··· DATA SEGMENT ···
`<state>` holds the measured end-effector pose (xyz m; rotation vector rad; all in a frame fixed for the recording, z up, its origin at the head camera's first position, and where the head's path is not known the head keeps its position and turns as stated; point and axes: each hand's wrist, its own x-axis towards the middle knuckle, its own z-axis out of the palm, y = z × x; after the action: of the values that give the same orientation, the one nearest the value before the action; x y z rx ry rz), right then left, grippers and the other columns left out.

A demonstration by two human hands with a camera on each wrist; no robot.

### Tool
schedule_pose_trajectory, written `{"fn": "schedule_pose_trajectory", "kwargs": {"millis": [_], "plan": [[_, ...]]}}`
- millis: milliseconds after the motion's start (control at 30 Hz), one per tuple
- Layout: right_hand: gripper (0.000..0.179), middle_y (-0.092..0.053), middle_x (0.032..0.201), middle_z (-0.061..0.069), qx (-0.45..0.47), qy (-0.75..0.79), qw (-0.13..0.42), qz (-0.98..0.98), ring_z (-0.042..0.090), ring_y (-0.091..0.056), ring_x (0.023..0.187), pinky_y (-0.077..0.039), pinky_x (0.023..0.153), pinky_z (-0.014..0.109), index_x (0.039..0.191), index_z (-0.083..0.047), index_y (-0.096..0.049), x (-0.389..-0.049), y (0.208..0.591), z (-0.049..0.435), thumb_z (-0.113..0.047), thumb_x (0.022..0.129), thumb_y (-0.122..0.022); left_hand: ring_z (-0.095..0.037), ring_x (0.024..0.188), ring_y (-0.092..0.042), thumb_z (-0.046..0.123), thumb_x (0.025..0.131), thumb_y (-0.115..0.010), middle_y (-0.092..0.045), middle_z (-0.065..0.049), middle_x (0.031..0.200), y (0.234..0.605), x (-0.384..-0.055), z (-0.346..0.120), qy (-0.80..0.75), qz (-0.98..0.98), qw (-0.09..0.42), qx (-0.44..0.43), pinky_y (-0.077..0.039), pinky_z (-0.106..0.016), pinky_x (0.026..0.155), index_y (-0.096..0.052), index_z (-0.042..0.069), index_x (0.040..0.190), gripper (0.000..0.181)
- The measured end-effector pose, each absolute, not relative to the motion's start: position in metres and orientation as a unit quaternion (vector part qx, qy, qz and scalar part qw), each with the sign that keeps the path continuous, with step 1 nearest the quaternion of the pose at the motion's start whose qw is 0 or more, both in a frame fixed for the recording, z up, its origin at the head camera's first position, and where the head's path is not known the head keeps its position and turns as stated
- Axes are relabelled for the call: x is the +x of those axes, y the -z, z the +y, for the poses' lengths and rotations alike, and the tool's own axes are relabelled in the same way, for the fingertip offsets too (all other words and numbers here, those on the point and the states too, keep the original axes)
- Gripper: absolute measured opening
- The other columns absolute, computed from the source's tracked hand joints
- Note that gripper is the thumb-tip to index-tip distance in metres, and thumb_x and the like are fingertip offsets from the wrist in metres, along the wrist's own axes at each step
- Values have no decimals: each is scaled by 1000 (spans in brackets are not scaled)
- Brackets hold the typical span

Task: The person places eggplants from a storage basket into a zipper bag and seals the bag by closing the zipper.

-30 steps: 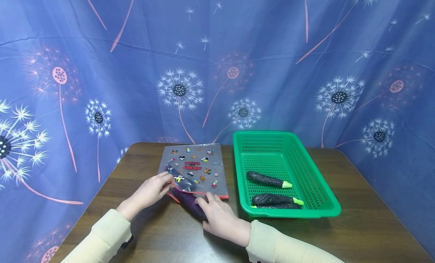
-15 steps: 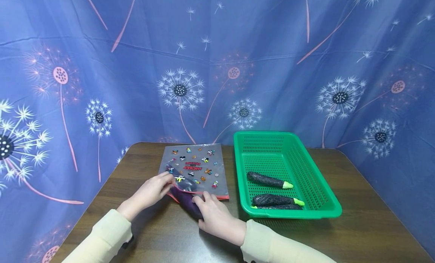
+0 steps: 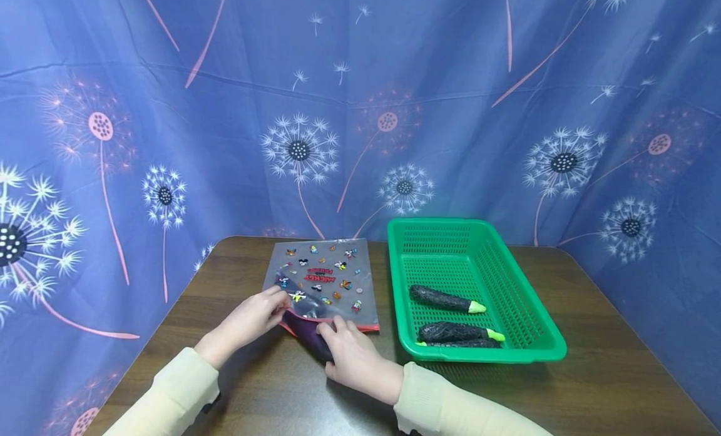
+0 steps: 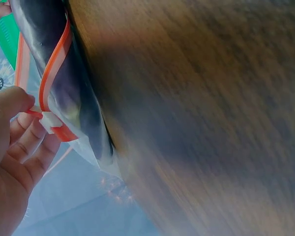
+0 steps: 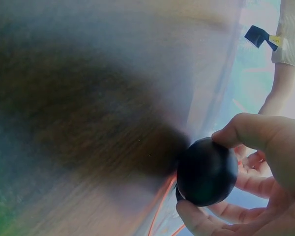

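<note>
A dark purple eggplant (image 3: 308,336) lies slantwise, its far end inside a clear zip bag (image 3: 360,279) printed with cartoon figures. My right hand (image 3: 360,364) grips the near end; in the right wrist view thumb and fingers curl round the rounded tip of the eggplant (image 5: 206,172). At the bag's mouth my left hand (image 3: 253,317) pinches the red-orange edge. Close to its fingertips in the left wrist view sits a white slider (image 4: 51,121) on the orange zip strip (image 4: 54,64). Through the plastic shows the eggplant's far part.
To the right of the bag stands a green perforated basket (image 3: 537,304). In it lie a dark wrinkled zucchini-like vegetable (image 3: 439,296) with a light green end and two similar ones (image 3: 453,331) near the front wall. A blue dandelion-print cloth (image 3: 462,111) hangs behind the wooden table (image 3: 597,336).
My right hand has moved a little left and away from me, pushing the eggplant slightly further into the bag. The left hand stays at the bag's edge.
</note>
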<state>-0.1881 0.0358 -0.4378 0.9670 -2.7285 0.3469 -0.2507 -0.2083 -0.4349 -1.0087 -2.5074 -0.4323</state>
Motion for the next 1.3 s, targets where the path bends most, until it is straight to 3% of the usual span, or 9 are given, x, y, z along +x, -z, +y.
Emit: {"fn": "schedule_pose_trajectory", "kwargs": {"millis": [500, 1000, 1300], "plan": [[56, -55, 100, 6, 319, -127, 115, -932, 21, -56, 81, -49, 64, 30, 114, -15, -55, -192, 440, 30, -22, 64, -79, -4, 69, -48, -3, 74, -71, -51, 9, 79, 436, -255, -207, 164, -900, 204, -348, -44, -23, 61, -61, 15, 84, 22], [54, -54, 98, 6, 307, -124, 116, -936, 21, -56, 79, -48, 62, 30, 113, -16, -55, -199, 442, 25, -24, 65, -79, -7, 72, -55, 4, 80, -70, -54, 12, 86, 439, -255, -203, 220, -910, 178, -302, -45, -24, 62, -62, 22, 88, 22], [54, -54, 96, 6, 305, -118, 121, -937, 21, -56, 77, -48, 61, 30, 113, -16, -55, -200, 443, 19, -25, 66, -79, -8, 73, -55, 3, 79, -70, -55, 12, 86, 441, -252, -202, 236, -908, 175, -298, -46, -24, 65, -61, 21, 88, 22]]}}
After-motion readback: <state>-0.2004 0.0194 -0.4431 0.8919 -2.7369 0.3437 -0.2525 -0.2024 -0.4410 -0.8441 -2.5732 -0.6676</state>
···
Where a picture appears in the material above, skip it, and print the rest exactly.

◆ **OUTPUT OF THE TASK**:
`<state>` holds the measured end-effector pose (xyz m; rotation vector rad; all in a frame fixed for the recording, z up, its origin at the head camera's first position, and where the head's path is not known the head keeps its position and turns as stated; point and axes: each hand's wrist, its own x-axis towards the middle knuckle, its own z-axis out of the palm, y = z × x; after the action: of the values that give the same orientation, the one nearest the value before the action; x y z rx ry rz), right then left, grippers and the other columns left out.

A demonstration by two human hands with a camera on each wrist; no robot.

### Tool
schedule_pose_trajectory, written `{"fn": "schedule_pose_trajectory", "kwargs": {"millis": [_], "plan": [[_, ...]]}}`
- millis: milliseconds after the motion's start (control at 30 Hz), one per tuple
- Layout: right_hand: gripper (0.000..0.179), middle_y (-0.092..0.053), middle_x (0.032..0.201), middle_z (-0.061..0.069), qx (-0.45..0.47), qy (-0.75..0.79), qw (-0.13..0.42), qz (-0.98..0.98), ring_z (-0.042..0.090), ring_y (-0.091..0.056), ring_x (0.023..0.187), pinky_y (-0.077..0.039), pinky_x (0.023..0.153), pinky_z (-0.014..0.109), index_x (0.039..0.191), index_z (-0.083..0.047), index_y (-0.096..0.049), x (-0.389..-0.049), y (0.208..0.591), z (-0.049..0.435), thumb_z (-0.113..0.047), thumb_x (0.022..0.129), thumb_y (-0.122..0.022); left_hand: ring_z (-0.095..0.037), ring_x (0.024..0.188), ring_y (-0.092..0.042), thumb_z (-0.046..0.123), thumb_x (0.025..0.131), thumb_y (-0.115..0.010), middle_y (-0.092..0.045), middle_z (-0.065..0.049), middle_x (0.031..0.200), y (0.234..0.605), x (-0.384..-0.055), z (-0.346..0.120), qy (-0.80..0.75), qz (-0.98..0.98), qw (-0.09..0.42), qx (-0.44..0.43), pinky_y (-0.077..0.039), pinky_z (-0.106..0.016), pinky_x (0.026..0.155), index_y (-0.096..0.052), index_z (-0.042..0.069), index_x (0.040..0.190), gripper (0.000..0.181)
- The measured end-effector pose, each absolute, not relative to the motion's start: position in metres and orientation as a unit quaternion (vector part qx, qy, qz and scalar part qw), each with the sign that keeps the path continuous, with step 1 nearest the quaternion of the pose at the motion's start whose qw is 0 or more, both in a frame fixed for the recording, z up, its origin at the head camera's first position, and where the head's path is not known the head keeps its position and turns as stated
- Axes are relabelled for the call: x is the +x of those axes, y the -z, z the +y, for the poses' lengths and rotations alike, and the tool's own axes are relabelled in the same way, for the fingertip offsets too (all other words and numbers here, those on the point and the states too, keep the original axes)
- Gripper: absolute measured opening
- The other columns absolute, computed from the source's tracked hand joints
- Note that gripper is the thumb-tip to index-tip distance in metres, and thumb_x and the like are fingertip offsets from the wrist in metres, along the wrist's own axes at each step
- Values have no decimals: each is scaled by 1000 (spans in brackets are not scaled)
- Brackets hold the typical span

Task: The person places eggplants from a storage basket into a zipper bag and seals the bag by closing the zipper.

-30 steps: 
-15 steps: 
+0 steps: 
+0 steps: 
+0 steps: 

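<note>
A dark purple eggplant (image 3: 308,336) lies slantwise, its far end inside a clear zip bag (image 3: 360,279) printed with cartoon figures. My right hand (image 3: 360,364) grips the near end; in the right wrist view thumb and fingers curl round the rounded tip of the eggplant (image 5: 206,172). At the bag's mouth my left hand (image 3: 253,317) pinches the red-orange edge. Close to its fingertips in the left wrist view sits a white slider (image 4: 51,121) on the orange zip strip (image 4: 54,64). Through the plastic shows the eggplant's far part.
To the right of the bag stands a green perforated basket (image 3: 537,304). In it lie a dark wrinkled zucchini-like vegetable (image 3: 439,296) with a light green end and two similar ones (image 3: 453,331) near the front wall. A blue dandelion-print cloth (image 3: 462,111) hangs behind the wooden table (image 3: 597,336).
My right hand has moved a little left and away from me, pushing the eggplant slightly further into the bag. The left hand stays at the bag's edge.
</note>
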<state>-0.1881 0.0358 -0.4378 0.9670 -2.7285 0.3469 -0.2507 -0.2083 -0.4349 -1.0087 -2.5074 -0.4323</state>
Motion for the next 1.3 s, targets where the path bends most, until it is straight to 3% of the usual span, or 9 are given, x, y, z along +x, -z, +y.
Emit: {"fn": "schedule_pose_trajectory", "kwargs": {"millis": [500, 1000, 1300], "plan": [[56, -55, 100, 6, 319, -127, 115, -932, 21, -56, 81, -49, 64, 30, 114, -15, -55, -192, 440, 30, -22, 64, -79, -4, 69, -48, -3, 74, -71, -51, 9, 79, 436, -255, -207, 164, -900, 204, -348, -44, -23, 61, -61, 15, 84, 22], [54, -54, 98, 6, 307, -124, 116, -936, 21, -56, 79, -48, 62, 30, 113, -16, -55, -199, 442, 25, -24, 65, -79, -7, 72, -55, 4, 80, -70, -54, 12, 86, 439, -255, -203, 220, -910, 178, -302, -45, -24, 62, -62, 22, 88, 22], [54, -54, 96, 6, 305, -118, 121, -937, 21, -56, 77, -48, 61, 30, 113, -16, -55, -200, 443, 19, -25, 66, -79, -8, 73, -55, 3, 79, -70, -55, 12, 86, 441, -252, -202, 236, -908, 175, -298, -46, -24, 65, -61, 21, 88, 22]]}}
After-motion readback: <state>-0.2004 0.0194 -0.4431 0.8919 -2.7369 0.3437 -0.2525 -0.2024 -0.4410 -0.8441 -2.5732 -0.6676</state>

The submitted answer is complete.